I’ve gone on four overseas trips for the past nine months and if there is one thing I’ve learned, and learned well, it’s how little I actually knew compared to what I thought I knew. Take miso soup, for instance.
Although I have cooked miso soup in so many ways before I set foot on Japan, at the back of my mind, I had this feeling that, perhaps, I was being disrespectful to Japanese culinary traditions. Could I have been bastardizing Japanese miso soup by cooking it with anything other than the traditional wakame, tofu and scallions?
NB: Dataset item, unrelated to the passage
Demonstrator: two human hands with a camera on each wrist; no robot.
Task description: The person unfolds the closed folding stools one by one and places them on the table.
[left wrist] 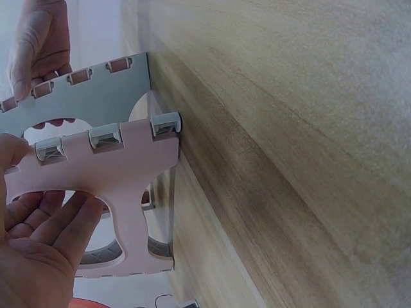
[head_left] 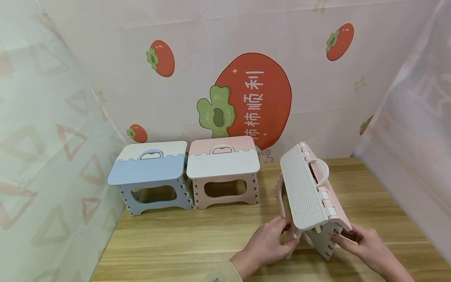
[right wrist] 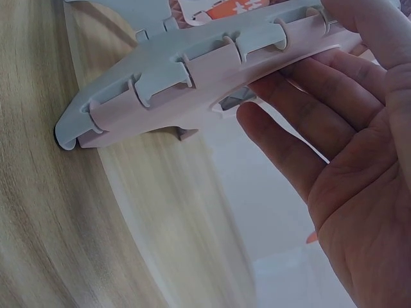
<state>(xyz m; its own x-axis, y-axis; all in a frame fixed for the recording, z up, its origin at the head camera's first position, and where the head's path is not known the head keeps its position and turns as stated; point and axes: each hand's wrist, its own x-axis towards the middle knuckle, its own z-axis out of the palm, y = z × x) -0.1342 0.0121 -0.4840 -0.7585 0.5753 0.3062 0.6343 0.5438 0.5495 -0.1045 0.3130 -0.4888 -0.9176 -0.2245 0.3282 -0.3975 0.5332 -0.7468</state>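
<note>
A pink-and-white folding step stool [head_left: 304, 188] stands partly folded, its top bent into a ridge with a carrying handle [head_left: 320, 172] on it. My left hand [head_left: 266, 241] grips a pink leg panel [left wrist: 131, 160] at the near end, fingers in the panel's cut-out and thumb at its edge. On the other side, my right hand [head_left: 368, 246] holds the notched edge of the pale leg panel [head_left: 322, 239]. In the right wrist view, the right hand's fingers [right wrist: 308, 96] curl under the hinged leg panels [right wrist: 192, 77].
To the left stand two unfolded step stools, one blue and white [head_left: 148, 164], one pink and white [head_left: 223, 158], side by side. All rest on a wood-grain table [head_left: 197, 239]. Behind is a sheet printed with persimmons [head_left: 257, 98]; pale sheets hang at both sides.
</note>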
Is it authentic Japanese miso soup if it had mushrooms, vegetables, seafood or meat?
We love miso soup. It has been comfort food for my family for over a decade. We have cooked it in so many ways and we are still adding to our collection of miso soup recipes. So I thought I should put all that miso soup love in a special place. Here. Side by side with stories from Japan. I’m calling it my Miso Soup Project.
- 6 cups dashi (or dissolve 2 to 3 tablespoons dashi granules in 6 cups of water)
- 3 tablespoons miso paste
- 1 300-gram block soft tofu (silken or momen tofu are recommended), cut into half-inch cubes
- 2 generous pinches dried wakame soaked in hot water, drained and finely sliced
- 6 tablespoons finely sliced scallions
- In a pot, heat the dashi until barely simmering.
- Ladle about half a cup of hot dashi into a bowl and stir in the miso paste until free from lumps.
- Drop the tofu cubes into the pot of dashi. As soon as the broth comes to a simmer, turn off the heat.
- Stir in the diluted miso paste, wakame and scallions.